This gets to the heart of what I've been talking about.
If the DM sets up a skill challenge, then it's a predetermined encounter that the party must get past. It is not organic. It is not chosen by the players, or the effect of players' choices. This restricts the "sandbox" nature of RPGs. It in effect becomes yet another tunnel-vision game.
Except... isn't that essentially saying that any prep the DM does, either in the form of mechanical or narrative challenges, is a problem?
I just find that silly. Let's take skill challenges out of it entirely. Is it really a problem if the DM decides, before the session, that if the PCs want the magic sword, they need to get it from the castle vault - either via violence, stealth, or smooth talking? You really are suggesting it is better that the DM make
no decisions at all before the session, and when the PCs say, "We want a magic sword", he has to make everything up on the fly?
If you
aren't saying that... then why are skill challenges an issue compared to everything else? They are just a new way to represent the same challenges we've always had. Does the fact that getting the sword now consists of either a combat or a skill challenge really make the game less organic?

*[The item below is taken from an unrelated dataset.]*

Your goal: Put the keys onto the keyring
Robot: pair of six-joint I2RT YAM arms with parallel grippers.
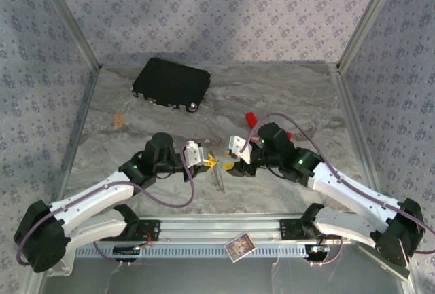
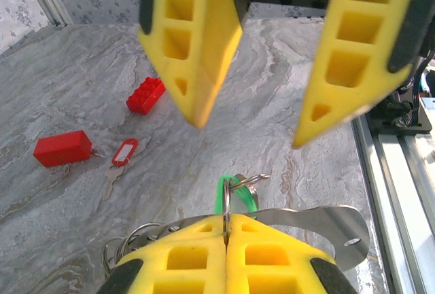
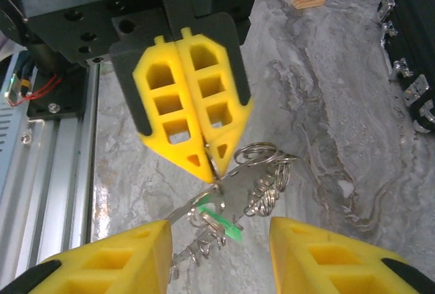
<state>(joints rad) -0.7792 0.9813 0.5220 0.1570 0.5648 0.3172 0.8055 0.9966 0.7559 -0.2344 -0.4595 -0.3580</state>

The "sandbox" nature is driven by what choices the players have. Skill Challenges don't affect that, provided they are prepared or used in the same way as anything else - as an option the PCs have to resolve different scenarios. The PCs need to get past the goblin camp. Do they fight them? (Combat) Do they sneak past? (Skill challenge) Do they simply go somewhere else? (Change of situation) Do they go recruit allies from other tribes? (Skill challenge) Do they challenge the goblin leader to single combat? (Combat)
The fact that some of those options include combat or skill challenges doesn't say anything about how restrictive the overall scenario is. The DM can set up several predetermined skill challenges for an obstacle, or a single one designed to be flexible. Or can make up new ones on the fly - honestly, I've seen skill challenges used
exceptionally well in sandbox games by giving the DM a potentially easy way to resolve unexpected complications.
I guess I'm saying that it's best if player choices should effect the existence of a skill challenge.
I'm in favor of a game story where most skill challenges and encounters occur as a response to unpredictable player actions. 4E seems structured the other way around.
But of course, I might be wrong.
I mean, I can't say how it is in every game. But I've certainly had plenty where a skill challenge has been
one way of resolving an encounter, and thus its existence has indeed been determined by player choices. I've even seen the same thing in LFR mods and WotC adventures. I'm pretty sure I've seen that exact advice in the DMGs themselves.
That's really my curiousity here - you make commentary on 4E structuring itself in a certain way. Do you have any actual quotes from the rulebooks that you feel are encouraging this style of play?
The 4E core rulebooks, as well as the Essential paperbacks thus far, read as if they are specifically designed for the Encounters program and not a traditional long-term campaign.
Otherwise, there would be less emphasis on elaborate combat encounters and more on noncombat experiences. Anyone whose first DnD experience is 4E -- and they don't have DnD veterans around to explain things -- is going to see DnD as a combat strategy game with summarized "filler" inbetween the encounters.
Absolutely, a veteran player can use 4E as a great complex long-term campaign with oodles of noncombat events. But that player will be drawing from past products and past experiences to carry it out--NOT from the 4E material itself.
Again, this seems in absolute conflict with the rulebooks, which most definitely encourage long-term campaigns and present options, advice and encouragement for non-combat experiences. We've even got rules for moving to an entirely non-combat game and guidelines on handing out XP for PCs resolving things
solely through roleplaying!
And you know what? I've seen players for whom 4E has been their first experience with the game. And they've dived into the RP just as much as any, in the way all new players do - tending not to know any better, and just sorta expecting the game to keep up with their imagination.
Can 4E be played as a "combat strategy game with summarized 'filler' inbetween the encounters"? Sure, I suppose so. But I don't think it is the default of the game, I don't think it is the way most people play it, and I don't think it is encouraged by anything in the rules themselves.